- Born: February 22, 1894 Dresden, Germany
- Died: February 19, 1985 (aged 90)
- Known for: Schroth Method for Scoliosis

= Katharina Schroth =

Teacher, gymnastic coach, and rehabilitation specialist

Katharina Schroth (February 22, 1894 – February 19, 1985) was a German physiotherapist known for developing the Schroth method to treat scoliosis.

Schroth was born in Dresden, Germany with scoliosis. At the age of 16, she began to use a thoracic brace, a common treatment to prevent further curvature of the spine. She was dissatisfied with the brace, as it was not fully effective and restricted movement, so she sought to find other treatment options for her condition. Through a process of self-experimentation, she developed techniques involving specific breathing methods, improving postural perception, and specific postural corrective movements. These techniques eventually became the basis for the Schroth method, which was shared among physiotherapy institutions to treat other patients. The Schroth method set a precedent for how related techniques were developed.

For this work, Schroth was awarded the Federal Cross of Merit by the Federal Republic of Germany.

== Personal life ==
=== Early life ===
Schroth was born on February 22, 1894, in Dresden, Germany. Born with moderate scoliosis, she was given a steel brace to wear indefinitely at the age of 16. Her dissatisfaction with the brace treatment led her to research an alternative. She used mirrors to assess herself and find solutions. Inspired by a balloon, she looked at the asymmetry of her torso. She tried to manipulate the differences by overcorrecting them through breathing and watching her body move in the mirror. After analyzing how her body reacted to the different breathing patterns that she tried, she began to look for ways to manipulate her body to correct her spine.
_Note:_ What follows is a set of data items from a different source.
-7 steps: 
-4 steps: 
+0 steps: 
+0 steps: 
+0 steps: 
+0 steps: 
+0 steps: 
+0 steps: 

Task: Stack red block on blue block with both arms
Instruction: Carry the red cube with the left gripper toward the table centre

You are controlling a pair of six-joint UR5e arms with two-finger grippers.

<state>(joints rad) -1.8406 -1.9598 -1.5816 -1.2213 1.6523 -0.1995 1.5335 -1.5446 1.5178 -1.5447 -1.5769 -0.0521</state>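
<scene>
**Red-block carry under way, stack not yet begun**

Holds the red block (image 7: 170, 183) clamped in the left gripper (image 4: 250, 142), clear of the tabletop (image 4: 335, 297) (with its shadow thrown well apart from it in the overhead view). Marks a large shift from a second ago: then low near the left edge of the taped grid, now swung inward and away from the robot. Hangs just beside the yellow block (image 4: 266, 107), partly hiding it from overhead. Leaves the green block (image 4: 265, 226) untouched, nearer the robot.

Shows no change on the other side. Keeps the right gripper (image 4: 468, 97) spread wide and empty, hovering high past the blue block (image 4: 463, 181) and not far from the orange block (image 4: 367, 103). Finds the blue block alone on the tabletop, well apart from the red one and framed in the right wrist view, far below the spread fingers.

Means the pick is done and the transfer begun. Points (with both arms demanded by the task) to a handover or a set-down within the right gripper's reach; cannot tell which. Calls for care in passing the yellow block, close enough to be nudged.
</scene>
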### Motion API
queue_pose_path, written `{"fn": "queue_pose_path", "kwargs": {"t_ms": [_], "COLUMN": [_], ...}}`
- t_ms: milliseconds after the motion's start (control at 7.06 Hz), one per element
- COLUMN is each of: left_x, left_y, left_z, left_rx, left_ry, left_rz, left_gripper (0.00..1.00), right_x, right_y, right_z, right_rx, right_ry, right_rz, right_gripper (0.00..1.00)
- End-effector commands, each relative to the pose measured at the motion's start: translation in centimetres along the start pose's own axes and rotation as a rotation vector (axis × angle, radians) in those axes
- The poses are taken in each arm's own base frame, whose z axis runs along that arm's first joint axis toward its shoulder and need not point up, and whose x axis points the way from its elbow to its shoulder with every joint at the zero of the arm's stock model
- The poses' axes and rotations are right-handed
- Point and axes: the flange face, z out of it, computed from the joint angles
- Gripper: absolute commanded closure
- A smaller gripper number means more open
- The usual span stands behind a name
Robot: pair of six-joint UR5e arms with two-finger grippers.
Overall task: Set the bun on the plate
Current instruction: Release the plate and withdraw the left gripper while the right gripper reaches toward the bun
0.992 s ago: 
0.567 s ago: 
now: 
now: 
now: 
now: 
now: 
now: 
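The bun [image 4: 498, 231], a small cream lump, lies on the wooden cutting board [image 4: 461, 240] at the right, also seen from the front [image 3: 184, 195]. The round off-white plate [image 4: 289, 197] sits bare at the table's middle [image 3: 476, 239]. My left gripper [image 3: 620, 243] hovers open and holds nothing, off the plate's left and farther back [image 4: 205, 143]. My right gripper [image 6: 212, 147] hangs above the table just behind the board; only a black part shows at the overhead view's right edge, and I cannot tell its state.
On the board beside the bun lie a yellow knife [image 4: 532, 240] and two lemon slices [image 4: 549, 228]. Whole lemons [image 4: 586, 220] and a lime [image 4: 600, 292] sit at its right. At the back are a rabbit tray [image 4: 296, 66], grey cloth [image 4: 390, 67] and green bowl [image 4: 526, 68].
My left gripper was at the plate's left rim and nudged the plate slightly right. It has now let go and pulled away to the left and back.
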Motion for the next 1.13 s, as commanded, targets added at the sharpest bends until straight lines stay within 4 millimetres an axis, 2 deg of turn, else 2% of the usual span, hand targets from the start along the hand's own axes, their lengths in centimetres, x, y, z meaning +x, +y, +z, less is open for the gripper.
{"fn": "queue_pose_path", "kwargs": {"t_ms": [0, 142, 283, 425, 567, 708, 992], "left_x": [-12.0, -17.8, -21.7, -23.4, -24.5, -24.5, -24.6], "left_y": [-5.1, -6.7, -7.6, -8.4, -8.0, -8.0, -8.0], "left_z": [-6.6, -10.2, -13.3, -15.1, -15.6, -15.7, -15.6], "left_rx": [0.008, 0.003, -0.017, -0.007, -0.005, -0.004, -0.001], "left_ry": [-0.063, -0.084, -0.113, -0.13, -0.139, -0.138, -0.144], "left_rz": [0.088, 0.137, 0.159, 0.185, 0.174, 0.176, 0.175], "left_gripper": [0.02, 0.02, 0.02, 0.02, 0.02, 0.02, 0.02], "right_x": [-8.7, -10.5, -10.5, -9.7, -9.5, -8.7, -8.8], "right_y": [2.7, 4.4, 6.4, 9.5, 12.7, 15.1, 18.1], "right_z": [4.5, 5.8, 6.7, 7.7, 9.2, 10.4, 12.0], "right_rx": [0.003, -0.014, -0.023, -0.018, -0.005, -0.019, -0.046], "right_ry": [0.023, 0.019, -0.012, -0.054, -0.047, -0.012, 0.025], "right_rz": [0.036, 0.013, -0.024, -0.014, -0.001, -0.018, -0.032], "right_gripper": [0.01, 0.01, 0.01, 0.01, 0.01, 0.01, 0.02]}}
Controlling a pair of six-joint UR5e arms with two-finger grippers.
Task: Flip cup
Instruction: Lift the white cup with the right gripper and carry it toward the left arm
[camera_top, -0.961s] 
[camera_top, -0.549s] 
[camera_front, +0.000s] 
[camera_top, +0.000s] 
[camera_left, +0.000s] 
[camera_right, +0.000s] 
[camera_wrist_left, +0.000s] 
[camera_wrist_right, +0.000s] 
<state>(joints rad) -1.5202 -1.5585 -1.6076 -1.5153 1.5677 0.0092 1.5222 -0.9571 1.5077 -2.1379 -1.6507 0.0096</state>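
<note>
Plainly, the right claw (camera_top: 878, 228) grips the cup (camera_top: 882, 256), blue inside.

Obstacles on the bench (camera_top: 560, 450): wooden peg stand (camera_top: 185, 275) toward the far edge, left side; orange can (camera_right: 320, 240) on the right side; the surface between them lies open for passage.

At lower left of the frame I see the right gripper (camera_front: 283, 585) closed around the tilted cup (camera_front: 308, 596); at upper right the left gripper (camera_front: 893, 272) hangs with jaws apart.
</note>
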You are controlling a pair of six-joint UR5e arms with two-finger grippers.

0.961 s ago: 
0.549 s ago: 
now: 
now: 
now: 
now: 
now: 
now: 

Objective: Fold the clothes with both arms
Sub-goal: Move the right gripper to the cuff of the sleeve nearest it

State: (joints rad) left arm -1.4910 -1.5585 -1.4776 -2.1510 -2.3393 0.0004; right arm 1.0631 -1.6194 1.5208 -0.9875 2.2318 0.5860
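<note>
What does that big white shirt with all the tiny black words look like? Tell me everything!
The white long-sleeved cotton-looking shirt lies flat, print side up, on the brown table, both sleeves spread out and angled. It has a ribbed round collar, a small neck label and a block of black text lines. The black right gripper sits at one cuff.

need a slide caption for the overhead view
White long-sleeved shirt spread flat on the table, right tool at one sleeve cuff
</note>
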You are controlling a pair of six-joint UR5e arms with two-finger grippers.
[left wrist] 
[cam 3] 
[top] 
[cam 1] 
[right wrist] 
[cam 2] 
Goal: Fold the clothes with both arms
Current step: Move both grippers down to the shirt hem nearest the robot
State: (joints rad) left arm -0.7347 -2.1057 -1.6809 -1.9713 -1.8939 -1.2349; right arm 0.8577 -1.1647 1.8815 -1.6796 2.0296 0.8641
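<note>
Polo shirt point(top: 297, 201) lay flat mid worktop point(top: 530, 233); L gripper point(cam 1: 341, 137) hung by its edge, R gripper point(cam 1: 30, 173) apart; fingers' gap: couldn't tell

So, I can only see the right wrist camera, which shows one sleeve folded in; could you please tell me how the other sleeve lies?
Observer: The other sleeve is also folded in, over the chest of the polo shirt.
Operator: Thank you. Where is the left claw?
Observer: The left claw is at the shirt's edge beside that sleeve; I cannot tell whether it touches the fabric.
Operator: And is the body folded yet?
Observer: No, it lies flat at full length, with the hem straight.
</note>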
She did this by developing a pulley system to manipulate her torso, while she continued to watch the effects in a mirror.

=== Early careers ===
As a teacher at a Rackow’s School of Business and Languages in Dresden, it is said that Schroth was able to correct those spinal deformities sufficiently that teachers at the school noticed, and told her that they saw a difference. She eventually left the school and began working in functional gymnastics. Here, she combined her knowledge of gymnastics with her techniques to improve her spinal deformities. She later began to lecture on this topic, preparing for her lectures by studying anatomy and having medical practitioners test her knowledge. In 1921, she opened her first therapy institute, Breathing Orthopedics.

=== Family ===
Katharina Schroth was married to Franz Schroth and had a daughter named Christa. Christa was a physiotherapist and took over her mother’s work. Later, Christa's son, Hans-Rudolf Weiss, became a physician and furthered his grandmother’s work.

== Career ==
=== The Schroth method ===
From the age of 16, Schroth continuously developed and critiqued her scoliosis correction techniques over many years, looking to improve them. She found inspiration for improvements from many different aspects of her life, from a balloon to her work as a gymnastics coach. This technique became known as the Schroth Method. It is a non-invasive technique that can both prevent scoliosis from becoming worse and correct it. The technique is individualized and unique to each person because no two cases of scoliosis are the same.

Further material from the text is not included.